How to complete this task: Quote the entries below from the line with "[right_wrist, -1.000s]" through the line with "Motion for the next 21", both ends included, and only those lines.

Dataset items
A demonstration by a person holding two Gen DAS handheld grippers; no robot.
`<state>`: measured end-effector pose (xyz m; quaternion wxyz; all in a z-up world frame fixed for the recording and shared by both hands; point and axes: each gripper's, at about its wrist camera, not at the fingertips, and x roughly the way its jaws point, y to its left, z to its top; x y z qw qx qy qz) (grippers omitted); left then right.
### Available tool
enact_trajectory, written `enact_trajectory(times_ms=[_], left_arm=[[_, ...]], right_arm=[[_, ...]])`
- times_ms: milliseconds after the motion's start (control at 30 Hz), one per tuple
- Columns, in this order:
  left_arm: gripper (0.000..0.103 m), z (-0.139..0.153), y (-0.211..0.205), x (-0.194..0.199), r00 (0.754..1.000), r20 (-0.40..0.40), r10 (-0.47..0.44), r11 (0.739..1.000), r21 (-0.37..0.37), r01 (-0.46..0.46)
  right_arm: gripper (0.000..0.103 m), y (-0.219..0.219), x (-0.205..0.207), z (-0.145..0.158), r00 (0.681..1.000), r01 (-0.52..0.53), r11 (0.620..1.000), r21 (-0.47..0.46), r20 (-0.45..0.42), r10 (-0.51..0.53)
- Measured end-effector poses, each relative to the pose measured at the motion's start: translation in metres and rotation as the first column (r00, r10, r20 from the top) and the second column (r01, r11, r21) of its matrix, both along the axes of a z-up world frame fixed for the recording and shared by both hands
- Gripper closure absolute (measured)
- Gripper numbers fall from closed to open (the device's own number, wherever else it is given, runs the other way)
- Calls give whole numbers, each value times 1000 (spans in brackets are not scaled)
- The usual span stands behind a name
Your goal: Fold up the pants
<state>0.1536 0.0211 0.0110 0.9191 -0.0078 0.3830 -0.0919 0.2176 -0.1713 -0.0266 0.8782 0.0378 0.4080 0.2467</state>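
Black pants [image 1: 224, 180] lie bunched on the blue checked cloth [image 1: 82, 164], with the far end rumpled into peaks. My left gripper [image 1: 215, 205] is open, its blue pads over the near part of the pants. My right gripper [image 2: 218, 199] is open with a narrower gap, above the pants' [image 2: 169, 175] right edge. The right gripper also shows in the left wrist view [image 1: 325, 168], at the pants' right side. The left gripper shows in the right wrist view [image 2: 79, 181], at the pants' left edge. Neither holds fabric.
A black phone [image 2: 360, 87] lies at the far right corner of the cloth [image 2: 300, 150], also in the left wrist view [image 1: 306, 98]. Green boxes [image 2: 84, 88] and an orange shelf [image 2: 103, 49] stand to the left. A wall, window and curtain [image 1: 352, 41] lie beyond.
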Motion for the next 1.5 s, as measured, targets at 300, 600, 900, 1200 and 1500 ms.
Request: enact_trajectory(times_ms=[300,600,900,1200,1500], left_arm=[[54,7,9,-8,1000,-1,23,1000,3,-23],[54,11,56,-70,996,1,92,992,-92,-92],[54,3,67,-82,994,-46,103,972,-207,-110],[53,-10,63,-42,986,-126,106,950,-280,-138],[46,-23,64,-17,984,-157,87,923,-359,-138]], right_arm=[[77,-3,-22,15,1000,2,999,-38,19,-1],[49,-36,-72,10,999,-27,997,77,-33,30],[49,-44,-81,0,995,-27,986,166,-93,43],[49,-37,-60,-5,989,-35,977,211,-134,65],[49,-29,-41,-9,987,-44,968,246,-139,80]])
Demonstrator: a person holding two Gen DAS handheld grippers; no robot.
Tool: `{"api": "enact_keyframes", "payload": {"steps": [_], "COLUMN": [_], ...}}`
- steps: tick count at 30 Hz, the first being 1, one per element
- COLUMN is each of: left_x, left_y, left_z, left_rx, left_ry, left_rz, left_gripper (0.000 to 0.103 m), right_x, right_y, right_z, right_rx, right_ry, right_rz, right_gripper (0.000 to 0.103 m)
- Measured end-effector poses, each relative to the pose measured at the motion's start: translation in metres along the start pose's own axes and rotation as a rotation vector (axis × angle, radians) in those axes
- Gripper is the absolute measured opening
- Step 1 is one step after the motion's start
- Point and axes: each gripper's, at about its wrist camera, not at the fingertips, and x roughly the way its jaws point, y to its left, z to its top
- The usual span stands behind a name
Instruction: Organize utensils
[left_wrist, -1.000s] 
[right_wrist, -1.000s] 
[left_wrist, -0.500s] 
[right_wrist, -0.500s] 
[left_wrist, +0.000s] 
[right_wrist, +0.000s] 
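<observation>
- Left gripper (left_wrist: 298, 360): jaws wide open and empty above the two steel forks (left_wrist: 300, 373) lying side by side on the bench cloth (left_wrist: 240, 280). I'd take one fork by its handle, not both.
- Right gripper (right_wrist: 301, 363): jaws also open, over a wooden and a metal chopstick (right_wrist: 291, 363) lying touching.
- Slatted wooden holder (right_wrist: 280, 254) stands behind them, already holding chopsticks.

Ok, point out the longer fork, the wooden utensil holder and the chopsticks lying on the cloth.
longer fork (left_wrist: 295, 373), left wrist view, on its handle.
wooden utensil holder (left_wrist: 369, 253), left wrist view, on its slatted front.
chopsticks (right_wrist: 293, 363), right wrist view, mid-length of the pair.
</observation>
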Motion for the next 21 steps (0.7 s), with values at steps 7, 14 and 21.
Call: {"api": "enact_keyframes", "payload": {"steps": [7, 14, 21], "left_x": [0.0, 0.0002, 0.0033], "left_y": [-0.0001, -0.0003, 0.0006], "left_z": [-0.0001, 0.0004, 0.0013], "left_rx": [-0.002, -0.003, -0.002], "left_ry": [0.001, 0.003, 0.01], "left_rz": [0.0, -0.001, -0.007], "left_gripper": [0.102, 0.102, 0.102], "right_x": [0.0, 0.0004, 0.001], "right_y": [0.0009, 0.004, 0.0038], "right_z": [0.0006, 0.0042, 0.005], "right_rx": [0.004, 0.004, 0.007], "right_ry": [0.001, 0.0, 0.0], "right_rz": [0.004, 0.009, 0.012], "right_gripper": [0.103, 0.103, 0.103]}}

Result:
[right_wrist, -1.000s] 
[left_wrist, -0.500s] 
[right_wrist, -0.500s] 
[left_wrist, +0.000s] 
[right_wrist, +0.000s] 
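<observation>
- Left gripper (left_wrist: 298, 360): jaws wide open and empty above the two steel forks (left_wrist: 300, 373) lying side by side on the bench cloth (left_wrist: 240, 280). I'd take one fork by its handle, not both.
- Right gripper (right_wrist: 301, 363): jaws also open, over a wooden and a metal chopstick (right_wrist: 291, 363) lying touching.
- Slatted wooden holder (right_wrist: 280, 254) stands behind them, already holding chopsticks.

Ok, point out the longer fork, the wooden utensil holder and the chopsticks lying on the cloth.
longer fork (left_wrist: 295, 373), left wrist view, on its handle.
wooden utensil holder (left_wrist: 369, 253), left wrist view, on its slatted front.
chopsticks (right_wrist: 293, 363), right wrist view, mid-length of the pair.
</observation>
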Motion for the next 21 steps (0.7 s), with values at steps 7, 14 and 21.

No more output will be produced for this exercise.